◆ Required work ◆
Whenever a line in the listing contains "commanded", copy that line.

★ ★ ★ ★ ★ ★ ★

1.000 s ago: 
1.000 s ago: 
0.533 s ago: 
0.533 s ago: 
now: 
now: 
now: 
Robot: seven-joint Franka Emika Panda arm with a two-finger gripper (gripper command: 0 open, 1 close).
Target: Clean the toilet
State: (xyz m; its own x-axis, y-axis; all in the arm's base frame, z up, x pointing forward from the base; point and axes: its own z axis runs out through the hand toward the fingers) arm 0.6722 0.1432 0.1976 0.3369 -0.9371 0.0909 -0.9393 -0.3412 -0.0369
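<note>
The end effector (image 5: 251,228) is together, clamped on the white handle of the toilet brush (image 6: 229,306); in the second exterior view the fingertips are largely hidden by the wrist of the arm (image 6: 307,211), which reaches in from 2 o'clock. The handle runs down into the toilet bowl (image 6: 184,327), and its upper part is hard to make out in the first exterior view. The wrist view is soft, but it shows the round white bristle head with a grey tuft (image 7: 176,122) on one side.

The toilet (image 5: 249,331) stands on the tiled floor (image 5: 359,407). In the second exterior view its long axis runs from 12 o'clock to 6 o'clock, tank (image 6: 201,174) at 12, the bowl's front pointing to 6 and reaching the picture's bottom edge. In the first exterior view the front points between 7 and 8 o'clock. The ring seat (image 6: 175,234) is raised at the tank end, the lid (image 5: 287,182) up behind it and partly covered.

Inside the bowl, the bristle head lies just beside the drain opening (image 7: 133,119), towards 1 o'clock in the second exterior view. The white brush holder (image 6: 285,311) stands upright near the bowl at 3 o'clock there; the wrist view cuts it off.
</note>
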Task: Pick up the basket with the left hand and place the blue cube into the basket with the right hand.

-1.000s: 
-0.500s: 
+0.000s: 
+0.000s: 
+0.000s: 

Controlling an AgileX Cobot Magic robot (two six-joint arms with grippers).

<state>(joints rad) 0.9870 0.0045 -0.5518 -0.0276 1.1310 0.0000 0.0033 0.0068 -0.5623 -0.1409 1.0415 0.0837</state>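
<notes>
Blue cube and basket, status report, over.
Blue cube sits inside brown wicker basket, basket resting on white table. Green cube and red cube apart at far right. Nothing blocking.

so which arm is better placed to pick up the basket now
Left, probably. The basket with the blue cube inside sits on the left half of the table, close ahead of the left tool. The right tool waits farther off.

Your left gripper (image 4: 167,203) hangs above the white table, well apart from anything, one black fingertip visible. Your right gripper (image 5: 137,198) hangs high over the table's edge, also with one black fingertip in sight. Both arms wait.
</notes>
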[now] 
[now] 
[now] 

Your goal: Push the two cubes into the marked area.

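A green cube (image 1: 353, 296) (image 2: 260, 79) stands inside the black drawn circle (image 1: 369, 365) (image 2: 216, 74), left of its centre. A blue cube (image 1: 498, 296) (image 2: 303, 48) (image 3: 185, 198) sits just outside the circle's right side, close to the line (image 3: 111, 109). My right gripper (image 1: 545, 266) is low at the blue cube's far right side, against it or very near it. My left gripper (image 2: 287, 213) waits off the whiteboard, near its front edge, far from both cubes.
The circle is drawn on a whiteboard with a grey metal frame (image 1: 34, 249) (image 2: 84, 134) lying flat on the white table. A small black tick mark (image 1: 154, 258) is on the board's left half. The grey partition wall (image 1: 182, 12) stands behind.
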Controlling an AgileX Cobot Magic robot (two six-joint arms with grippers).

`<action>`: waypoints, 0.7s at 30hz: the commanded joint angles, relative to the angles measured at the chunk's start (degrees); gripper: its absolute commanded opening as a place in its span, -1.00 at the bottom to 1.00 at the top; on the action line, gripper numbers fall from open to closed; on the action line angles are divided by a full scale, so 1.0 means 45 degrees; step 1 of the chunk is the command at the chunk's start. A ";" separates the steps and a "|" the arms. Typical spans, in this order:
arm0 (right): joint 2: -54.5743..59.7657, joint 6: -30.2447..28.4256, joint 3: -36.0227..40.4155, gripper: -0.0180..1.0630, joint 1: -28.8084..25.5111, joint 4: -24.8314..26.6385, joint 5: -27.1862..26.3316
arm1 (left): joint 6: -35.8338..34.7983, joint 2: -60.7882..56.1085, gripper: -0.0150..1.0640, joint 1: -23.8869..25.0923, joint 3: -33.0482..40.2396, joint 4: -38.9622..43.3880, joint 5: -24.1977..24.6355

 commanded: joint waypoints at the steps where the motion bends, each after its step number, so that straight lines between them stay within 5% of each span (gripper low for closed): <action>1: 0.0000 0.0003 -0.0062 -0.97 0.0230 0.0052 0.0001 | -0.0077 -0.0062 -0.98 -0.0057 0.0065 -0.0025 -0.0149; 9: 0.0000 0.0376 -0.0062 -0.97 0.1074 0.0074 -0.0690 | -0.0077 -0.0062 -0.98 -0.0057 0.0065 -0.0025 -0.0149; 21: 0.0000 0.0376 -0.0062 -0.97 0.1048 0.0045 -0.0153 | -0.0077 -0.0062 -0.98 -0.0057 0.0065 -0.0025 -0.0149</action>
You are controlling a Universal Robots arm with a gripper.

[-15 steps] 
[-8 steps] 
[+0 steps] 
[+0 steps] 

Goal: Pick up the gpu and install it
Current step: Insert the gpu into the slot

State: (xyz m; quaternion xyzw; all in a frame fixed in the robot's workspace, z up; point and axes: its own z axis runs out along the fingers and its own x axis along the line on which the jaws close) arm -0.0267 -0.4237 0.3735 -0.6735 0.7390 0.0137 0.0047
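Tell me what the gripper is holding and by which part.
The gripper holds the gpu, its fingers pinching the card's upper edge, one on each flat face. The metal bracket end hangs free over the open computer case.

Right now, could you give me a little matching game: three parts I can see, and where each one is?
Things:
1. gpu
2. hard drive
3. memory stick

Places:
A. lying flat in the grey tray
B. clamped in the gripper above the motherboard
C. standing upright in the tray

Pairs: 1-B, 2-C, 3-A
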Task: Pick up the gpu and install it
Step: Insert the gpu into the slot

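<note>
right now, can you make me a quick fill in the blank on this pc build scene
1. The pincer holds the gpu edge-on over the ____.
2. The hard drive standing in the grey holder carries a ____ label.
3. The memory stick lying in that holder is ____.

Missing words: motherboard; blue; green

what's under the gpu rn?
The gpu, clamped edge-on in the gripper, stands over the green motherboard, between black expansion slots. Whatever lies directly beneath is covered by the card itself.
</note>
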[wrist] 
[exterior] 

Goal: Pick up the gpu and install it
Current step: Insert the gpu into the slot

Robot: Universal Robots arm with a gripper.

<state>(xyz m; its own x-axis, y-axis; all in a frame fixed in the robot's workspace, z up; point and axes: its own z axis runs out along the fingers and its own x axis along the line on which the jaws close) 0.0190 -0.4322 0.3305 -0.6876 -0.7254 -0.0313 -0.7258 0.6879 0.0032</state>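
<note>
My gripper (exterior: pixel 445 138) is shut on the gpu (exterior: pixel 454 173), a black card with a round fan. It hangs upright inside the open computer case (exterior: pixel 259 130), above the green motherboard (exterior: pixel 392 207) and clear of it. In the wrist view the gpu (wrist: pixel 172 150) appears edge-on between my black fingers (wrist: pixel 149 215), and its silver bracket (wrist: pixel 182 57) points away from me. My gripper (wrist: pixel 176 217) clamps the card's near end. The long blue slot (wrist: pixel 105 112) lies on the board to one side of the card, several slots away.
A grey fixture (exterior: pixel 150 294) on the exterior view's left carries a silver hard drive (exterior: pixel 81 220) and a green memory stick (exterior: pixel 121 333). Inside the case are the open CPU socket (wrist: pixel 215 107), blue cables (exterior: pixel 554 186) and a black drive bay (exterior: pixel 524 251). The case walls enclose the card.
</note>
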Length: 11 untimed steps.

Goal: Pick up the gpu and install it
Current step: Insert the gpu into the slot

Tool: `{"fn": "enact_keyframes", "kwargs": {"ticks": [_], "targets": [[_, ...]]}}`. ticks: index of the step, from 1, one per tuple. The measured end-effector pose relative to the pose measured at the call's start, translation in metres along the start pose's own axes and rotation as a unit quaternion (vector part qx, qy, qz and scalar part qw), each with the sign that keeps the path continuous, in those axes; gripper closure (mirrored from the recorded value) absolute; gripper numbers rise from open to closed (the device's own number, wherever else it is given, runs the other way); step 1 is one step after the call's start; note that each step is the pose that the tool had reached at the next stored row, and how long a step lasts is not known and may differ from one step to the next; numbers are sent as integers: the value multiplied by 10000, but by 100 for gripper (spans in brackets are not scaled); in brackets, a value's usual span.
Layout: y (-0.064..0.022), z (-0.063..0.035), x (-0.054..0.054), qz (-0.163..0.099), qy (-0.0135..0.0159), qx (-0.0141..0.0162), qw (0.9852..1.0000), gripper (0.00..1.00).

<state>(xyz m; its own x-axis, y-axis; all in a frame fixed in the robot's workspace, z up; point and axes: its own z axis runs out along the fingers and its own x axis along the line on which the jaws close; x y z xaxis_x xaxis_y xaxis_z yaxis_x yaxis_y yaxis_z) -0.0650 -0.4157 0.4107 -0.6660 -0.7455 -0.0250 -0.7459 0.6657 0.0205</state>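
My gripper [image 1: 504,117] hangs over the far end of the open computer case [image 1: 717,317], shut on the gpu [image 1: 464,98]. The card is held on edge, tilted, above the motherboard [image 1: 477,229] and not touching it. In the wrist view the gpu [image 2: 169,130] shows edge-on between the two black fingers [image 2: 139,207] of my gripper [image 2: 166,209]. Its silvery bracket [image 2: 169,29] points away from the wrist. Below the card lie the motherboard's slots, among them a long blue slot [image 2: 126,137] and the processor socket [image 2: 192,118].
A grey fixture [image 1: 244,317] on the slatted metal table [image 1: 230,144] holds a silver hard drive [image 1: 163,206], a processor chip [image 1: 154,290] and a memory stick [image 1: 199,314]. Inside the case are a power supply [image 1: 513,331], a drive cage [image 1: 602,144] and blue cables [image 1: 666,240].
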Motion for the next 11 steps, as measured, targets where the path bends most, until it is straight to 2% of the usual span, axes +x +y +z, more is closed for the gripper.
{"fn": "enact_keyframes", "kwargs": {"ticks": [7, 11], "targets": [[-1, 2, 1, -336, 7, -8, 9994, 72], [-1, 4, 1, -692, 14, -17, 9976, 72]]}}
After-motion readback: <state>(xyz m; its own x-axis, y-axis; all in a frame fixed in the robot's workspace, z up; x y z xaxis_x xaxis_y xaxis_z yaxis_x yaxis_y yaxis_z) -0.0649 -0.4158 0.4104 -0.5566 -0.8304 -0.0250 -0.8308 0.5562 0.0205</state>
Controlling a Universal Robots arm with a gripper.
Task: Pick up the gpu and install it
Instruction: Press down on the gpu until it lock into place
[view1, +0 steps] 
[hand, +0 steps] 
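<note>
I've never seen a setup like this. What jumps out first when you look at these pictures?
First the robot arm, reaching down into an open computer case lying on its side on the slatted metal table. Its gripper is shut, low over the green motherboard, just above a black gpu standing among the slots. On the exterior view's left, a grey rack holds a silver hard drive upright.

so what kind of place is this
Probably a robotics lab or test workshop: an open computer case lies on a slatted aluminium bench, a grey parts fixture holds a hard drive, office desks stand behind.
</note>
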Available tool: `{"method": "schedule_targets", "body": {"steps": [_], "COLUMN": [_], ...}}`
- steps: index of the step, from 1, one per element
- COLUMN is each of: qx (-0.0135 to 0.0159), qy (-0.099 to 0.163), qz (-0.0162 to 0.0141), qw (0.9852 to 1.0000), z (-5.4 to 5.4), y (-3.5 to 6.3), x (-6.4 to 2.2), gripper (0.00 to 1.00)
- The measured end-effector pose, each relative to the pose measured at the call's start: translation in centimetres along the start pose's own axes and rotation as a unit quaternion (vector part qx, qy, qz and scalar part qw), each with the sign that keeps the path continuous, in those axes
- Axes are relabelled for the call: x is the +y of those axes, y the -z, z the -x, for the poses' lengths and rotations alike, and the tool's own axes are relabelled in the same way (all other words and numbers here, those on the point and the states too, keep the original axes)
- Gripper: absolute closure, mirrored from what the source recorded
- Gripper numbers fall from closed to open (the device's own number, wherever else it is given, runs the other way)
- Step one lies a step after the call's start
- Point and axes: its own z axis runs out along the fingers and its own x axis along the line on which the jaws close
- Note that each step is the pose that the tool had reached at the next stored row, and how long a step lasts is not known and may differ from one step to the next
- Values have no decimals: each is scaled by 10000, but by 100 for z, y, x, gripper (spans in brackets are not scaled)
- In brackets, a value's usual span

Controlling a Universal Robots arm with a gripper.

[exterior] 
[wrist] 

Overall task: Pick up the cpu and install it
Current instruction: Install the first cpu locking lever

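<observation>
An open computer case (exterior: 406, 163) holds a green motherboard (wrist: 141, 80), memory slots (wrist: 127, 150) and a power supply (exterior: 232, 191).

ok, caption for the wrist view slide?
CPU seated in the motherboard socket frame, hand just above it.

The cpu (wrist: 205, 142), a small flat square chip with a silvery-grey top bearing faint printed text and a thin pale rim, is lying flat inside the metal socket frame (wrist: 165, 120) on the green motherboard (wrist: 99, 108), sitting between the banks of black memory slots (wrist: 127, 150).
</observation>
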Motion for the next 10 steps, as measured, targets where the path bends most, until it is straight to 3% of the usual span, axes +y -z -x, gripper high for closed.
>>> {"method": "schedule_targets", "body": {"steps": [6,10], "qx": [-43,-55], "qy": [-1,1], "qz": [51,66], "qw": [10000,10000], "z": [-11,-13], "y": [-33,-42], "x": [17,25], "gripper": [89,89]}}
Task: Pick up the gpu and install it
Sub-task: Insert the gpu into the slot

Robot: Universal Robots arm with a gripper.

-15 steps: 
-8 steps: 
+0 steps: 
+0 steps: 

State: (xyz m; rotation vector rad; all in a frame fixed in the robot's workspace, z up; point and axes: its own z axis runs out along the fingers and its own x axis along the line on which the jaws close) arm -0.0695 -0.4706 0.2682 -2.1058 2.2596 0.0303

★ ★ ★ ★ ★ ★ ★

◆ Answer for this exercise ◆
`<action>`: waypoints, 0.7s at 30hz: the commanded joint angles, relative to the angles measured at the chunk's start (degrees); gripper: its absolute commanded opening as a place in its span, -1.00 at the bottom to 1.00 at the top; on the action line, gripper numbers fall from open to closed; on the action line angles are divided by a full scale, so 1.0 means 45 degrees; step 1 of the chunk is the command at the chunk's start. A ";" separates the steps and a "|" the arms. Typical spans, in this order:
 commanded: joint waypoints at the steps where the motion bends, each after its step number, so that straight lines between them stay within 5% of each span (gripper low for closed): <action>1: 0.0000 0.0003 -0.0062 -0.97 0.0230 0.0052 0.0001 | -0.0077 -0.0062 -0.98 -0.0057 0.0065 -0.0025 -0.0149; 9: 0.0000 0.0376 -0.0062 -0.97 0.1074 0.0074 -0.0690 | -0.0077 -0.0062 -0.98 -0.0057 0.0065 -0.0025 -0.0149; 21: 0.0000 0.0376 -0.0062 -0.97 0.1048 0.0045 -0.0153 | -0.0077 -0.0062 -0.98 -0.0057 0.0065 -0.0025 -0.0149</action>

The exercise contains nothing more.